I was tired. So tired. I wanted to sleep without having the need to take a pill. To not have to keep gun both under my pillow and at my side. I wanted to go to the park with my daughter. I wanted to hug my sister and brother. I wanted them to know that I am alive. That I'm not under some plot in Arlington.

I want to know that the ghost that I see are worth it. I want payment for my sins.

I glanced over at the girl. She was no older than sixteen. When Lyn had come up the stairs with her on her shoulder, I had been part surprised, part furious. This was not meant to be a rescue operation. This was meant to be part of my revenge. Part of my retribution for them killing a man I had fought side-by-side with. But, I had pulled our escape. Now, however, I think different. Maybe she could be my salvation. If saving this girl from a life of death and darkness absolved one of my sins, them it is worth it a thousand times over.

She had yet to wake up. I had checked her heart and respiration and put ice on her head. It wasn't much, but it was better than letting her die from brain swelling. If she didn't wake in another twenty hours, I would take her to the hospital as a Jane Doe.

Damn, look at me, waxing poetic when I should be working. Maybe Sweets was right. Maybe I need to actually deal with my problems.

I shoved that thought to the corner of my mind. Mission mode, "Lyn, what do we got?"

"Medical jargon," she said, "I can't make heads or tails."

"Good sign," I said, "Might tell us why she hasn't woken up yet."

"Got a calendar," she said, "Looks like training schedule, over the course of three months."

"What does it cover?"

"Infiltration, weapons, dead drops, defensive driving, ..." she said.

"Over three months?" I said, "It took me nine to finish my Green Team training with the DEVGRU. And it only covered half the stuff listed here."

"Remember the Px?" she said, "You said that it could advance the learning process."

"Never thought by that much, though," I said, "Must have improved the recipe. Where would she be right now?"

"She's three weeks away from completion," Lyn said, "They almost succeeded in making her into a weapon."

"What's the final three weeks teach?"

"'Legend'," she said, "What does it mean by that?"
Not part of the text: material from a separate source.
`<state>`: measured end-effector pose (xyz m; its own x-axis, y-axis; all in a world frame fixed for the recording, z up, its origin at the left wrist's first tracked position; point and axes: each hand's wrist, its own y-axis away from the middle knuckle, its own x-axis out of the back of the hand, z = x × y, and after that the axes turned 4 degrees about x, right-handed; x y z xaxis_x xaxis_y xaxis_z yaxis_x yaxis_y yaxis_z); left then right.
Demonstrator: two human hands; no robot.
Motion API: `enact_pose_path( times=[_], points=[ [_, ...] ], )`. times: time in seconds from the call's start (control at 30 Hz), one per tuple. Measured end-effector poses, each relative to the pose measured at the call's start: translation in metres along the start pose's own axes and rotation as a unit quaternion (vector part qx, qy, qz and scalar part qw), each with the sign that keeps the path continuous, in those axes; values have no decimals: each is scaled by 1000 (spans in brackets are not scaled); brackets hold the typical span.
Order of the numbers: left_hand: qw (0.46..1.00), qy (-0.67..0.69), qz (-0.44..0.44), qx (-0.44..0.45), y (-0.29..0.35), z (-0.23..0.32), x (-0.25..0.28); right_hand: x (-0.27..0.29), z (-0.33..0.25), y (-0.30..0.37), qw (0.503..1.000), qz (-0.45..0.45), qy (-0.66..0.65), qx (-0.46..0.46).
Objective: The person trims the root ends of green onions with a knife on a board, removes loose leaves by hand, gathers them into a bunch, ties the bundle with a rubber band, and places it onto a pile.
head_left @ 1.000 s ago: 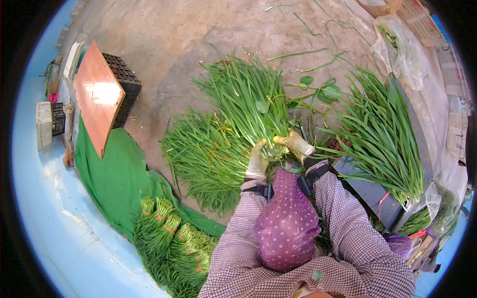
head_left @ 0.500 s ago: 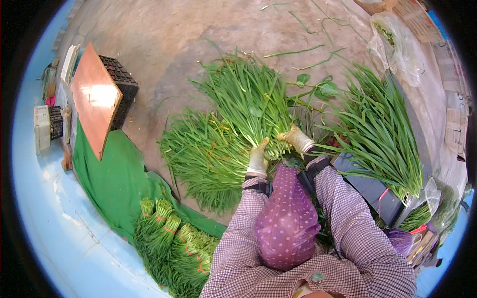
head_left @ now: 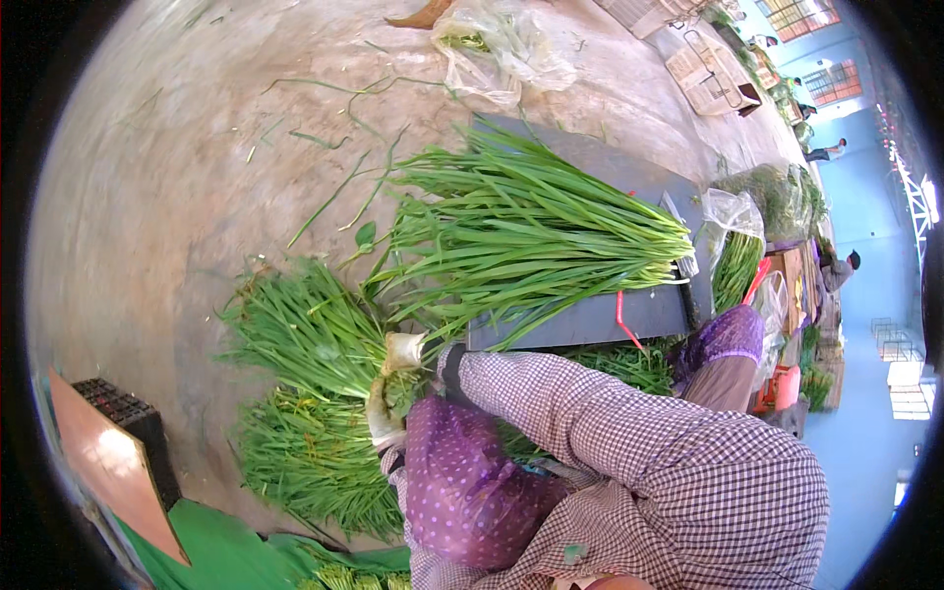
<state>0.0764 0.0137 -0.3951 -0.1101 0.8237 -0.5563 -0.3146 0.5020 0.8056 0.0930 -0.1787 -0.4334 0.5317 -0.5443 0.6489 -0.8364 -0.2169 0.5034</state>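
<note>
Both my hands wear pale gloves. My right hand (head_left: 403,351) and my left hand (head_left: 381,421) are closed around the base of a bunch of long green leaves (head_left: 310,334), which fans out to the left over the concrete floor. Just below it lies a second heap of the same leaves (head_left: 300,462). A much larger pile of long green stalks (head_left: 536,231) rests on a dark flat board (head_left: 590,317) to the right of my hands. A purple dotted cloth (head_left: 462,487) covers my lap beneath my checked sleeves.
A black crate with a brown board (head_left: 113,457) leaning on it stands at lower left, beside a green cloth (head_left: 231,551). Clear plastic bags (head_left: 492,44) lie at the top and more bagged greens (head_left: 737,256) at right. Two people (head_left: 836,270) stand far right.
The view has swung to the right, so the bunch and my hands now sit lower left. My hands stay closed on the bunch's base, now closer together.
</note>
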Motion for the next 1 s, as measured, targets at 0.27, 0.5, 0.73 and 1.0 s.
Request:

"When I training with the Tracker Team," I said, "They showed videos of an experiment done in the '80s. Scientists doped a subject with hypnotics and dopamines. They then played sound, video, smells, sensations. Everything from shiting to heavy petting as a kid. Built him a whole new personality that he reverted to in times of stress. Like interrogation. The perfect deep cover agent. If caught, he'd never reveal any secrets because the man they were interrogating didn't know any."

"They were building her a personality," Lyn said, "So... who I am now..."

"It could be that you had a natural immunity to the Px," I said, "None of the subjects in Vietnam ever showed any regression to the memories they had before."

"Yeah," she sounded like she was only half listening, "I wonder if they have a file on me..."

"Hey," I said. She looked at me, "They tried to break you. They failed."